§ **AIM OF THE EXERCISE**: Below are the records; give again exactly the line with "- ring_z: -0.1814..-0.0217", the line with "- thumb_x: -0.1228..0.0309", and each line that lies between them, and nothing besides.

──────── PROVIDED DATA

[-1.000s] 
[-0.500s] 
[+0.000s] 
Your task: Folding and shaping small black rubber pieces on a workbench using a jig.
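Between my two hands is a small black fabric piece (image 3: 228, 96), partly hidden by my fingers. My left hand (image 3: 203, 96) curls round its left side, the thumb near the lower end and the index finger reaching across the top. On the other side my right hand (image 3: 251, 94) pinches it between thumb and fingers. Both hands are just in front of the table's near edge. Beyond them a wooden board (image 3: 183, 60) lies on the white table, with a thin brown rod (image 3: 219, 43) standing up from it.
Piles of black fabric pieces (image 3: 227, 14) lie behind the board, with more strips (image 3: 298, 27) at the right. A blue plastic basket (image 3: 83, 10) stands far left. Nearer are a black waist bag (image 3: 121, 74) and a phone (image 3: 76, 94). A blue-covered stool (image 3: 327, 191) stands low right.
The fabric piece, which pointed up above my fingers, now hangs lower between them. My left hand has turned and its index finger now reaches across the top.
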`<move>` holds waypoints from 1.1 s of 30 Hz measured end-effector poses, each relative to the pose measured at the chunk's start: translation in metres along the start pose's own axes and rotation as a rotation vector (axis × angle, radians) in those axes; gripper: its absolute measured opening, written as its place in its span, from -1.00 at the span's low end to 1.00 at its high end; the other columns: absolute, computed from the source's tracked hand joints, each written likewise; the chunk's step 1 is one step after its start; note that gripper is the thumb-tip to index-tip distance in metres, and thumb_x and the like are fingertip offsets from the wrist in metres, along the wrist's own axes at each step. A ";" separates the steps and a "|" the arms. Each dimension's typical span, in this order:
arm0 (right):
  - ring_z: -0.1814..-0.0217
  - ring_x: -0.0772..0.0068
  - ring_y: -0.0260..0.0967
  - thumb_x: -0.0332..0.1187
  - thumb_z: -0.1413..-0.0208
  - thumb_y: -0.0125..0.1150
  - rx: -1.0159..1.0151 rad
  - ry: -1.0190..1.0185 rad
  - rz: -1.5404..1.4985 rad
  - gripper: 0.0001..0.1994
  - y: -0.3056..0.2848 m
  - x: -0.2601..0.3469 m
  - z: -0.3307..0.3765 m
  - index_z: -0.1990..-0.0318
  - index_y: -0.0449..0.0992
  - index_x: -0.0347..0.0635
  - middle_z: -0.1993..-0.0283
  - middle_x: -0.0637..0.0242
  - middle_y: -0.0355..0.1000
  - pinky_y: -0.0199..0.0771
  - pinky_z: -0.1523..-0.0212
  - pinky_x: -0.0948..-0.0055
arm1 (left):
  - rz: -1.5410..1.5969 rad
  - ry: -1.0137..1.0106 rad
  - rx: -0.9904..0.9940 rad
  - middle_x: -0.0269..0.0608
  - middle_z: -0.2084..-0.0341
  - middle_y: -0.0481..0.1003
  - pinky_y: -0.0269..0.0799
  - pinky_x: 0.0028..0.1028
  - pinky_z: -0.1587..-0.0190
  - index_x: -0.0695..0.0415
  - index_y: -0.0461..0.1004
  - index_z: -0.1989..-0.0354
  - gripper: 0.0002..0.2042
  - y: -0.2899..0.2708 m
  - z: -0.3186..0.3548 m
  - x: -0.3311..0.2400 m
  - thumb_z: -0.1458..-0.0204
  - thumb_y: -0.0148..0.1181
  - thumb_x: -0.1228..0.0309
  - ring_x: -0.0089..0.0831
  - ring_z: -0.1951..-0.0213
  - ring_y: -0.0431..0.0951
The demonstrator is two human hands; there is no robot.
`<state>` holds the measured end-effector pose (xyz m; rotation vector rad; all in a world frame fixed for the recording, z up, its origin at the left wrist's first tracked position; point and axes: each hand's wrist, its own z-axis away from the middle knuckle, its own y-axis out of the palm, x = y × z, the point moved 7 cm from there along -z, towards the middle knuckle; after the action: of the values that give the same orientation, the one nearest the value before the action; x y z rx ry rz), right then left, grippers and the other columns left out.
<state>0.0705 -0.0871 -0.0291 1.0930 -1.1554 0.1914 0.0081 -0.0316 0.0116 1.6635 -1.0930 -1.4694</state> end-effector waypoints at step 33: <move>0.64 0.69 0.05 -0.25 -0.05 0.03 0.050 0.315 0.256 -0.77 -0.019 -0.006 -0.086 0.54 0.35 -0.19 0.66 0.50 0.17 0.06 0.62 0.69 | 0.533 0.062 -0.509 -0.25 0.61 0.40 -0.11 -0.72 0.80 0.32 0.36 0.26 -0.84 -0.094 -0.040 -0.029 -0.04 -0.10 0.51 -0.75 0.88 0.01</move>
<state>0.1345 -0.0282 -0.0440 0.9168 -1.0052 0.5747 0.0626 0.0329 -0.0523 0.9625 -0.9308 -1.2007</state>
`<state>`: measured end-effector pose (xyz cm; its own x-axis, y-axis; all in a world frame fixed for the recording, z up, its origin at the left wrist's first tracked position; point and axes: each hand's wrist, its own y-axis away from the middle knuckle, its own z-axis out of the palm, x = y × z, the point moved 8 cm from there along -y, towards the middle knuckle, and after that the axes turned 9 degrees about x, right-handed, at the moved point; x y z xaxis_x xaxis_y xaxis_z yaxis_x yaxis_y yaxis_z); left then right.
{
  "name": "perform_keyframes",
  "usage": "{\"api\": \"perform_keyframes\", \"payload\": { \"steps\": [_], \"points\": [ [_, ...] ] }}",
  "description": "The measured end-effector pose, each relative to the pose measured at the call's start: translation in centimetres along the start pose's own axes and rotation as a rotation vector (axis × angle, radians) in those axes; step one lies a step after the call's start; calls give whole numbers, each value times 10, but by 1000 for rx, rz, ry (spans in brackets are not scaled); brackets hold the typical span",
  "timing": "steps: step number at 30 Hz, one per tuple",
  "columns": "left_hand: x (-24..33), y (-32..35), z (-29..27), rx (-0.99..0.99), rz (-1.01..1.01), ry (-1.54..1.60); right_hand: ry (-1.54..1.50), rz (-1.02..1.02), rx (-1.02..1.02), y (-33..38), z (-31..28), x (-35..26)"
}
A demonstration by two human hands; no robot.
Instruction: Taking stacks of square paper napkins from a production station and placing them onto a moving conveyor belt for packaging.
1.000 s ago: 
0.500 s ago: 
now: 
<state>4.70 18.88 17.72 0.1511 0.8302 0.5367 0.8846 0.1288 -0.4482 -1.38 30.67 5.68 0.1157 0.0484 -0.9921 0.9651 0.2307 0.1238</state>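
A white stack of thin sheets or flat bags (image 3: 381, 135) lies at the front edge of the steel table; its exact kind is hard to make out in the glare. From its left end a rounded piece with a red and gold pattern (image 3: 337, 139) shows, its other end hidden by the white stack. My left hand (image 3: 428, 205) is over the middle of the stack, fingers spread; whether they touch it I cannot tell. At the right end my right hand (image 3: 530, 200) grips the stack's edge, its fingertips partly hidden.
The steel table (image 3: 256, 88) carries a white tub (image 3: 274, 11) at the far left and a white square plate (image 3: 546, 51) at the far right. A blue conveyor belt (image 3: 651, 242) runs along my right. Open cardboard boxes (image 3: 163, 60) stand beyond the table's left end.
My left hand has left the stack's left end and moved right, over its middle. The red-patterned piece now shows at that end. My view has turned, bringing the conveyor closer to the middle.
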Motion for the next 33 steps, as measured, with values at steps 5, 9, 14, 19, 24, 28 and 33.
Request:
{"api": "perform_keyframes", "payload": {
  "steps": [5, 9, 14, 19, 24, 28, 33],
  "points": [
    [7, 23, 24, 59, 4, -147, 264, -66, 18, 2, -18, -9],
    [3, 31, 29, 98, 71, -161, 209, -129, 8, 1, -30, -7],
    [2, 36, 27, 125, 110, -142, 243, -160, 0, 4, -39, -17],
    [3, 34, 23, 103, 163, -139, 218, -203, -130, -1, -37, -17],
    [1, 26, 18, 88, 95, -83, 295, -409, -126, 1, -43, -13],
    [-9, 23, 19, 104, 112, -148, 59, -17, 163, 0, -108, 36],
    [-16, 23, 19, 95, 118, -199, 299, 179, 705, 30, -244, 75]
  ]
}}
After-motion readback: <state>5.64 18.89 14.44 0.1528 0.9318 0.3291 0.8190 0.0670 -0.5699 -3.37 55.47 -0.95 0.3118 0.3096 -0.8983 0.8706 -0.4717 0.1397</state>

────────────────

§ **ANSWER BOX**:
  - ring_z: -0.1814..-0.0217
  - ring_x: -0.0772..0.0068
  - ring_y: -0.0260..0.0967
  - thumb_x: -0.0332..0.1187
  - thumb_z: -0.1413..-0.0208
  - thumb_y: -0.0125..0.1150
  - rx: -1.0159..1.0151 rad
  - ry: -1.0190..1.0185 rad
  - rz: -1.5404..1.4985 rad
  - gripper: 0.0001..0.1994
  - y: -0.3056..0.2848 m
  - x: -0.2601..0.3469 m
  - z: -0.3307..0.3765 m
  - index_z: -0.1990..-0.0318
  - index_y: -0.0449..0.0992
  - index_x: -0.0347..0.0635
  - middle_z: -0.1993..-0.0283
  - middle_x: -0.0637..0.0242
  - middle_y: -0.0355..0.1000
  - pinky_y: -0.0199..0.0771
  - pinky_z: -0.1523..-0.0212
  - pinky_x: -0.0948..-0.0055
arm1 (left):
  - rz: -1.5410..1.5969 rad
  - ry: -1.0137..1.0106 rad
  - rx: -0.9904..0.9940 rad
  - middle_x: -0.0269..0.0608
  - middle_z: -0.2084..-0.0341
  - middle_y: -0.0481..0.1003
  - pinky_y: -0.0269..0.0799
  - pinky_x: 0.0028..0.1028
  - pinky_z: -0.1587..-0.0190
  - index_x: -0.0695..0.0415
  - index_y: -0.0461..0.1004
  - index_z: -0.1989..-0.0354
  - gripper: 0.0002..0.2042
  - y: -0.2899..0.2708 m
  - z: -0.3186..0.3548 m
  - x: -0.3311..0.2400 m
  - thumb_z: -0.1458..-0.0204
  - thumb_y: -0.0148..0.1181
  - thumb_x: -0.1228..0.0309

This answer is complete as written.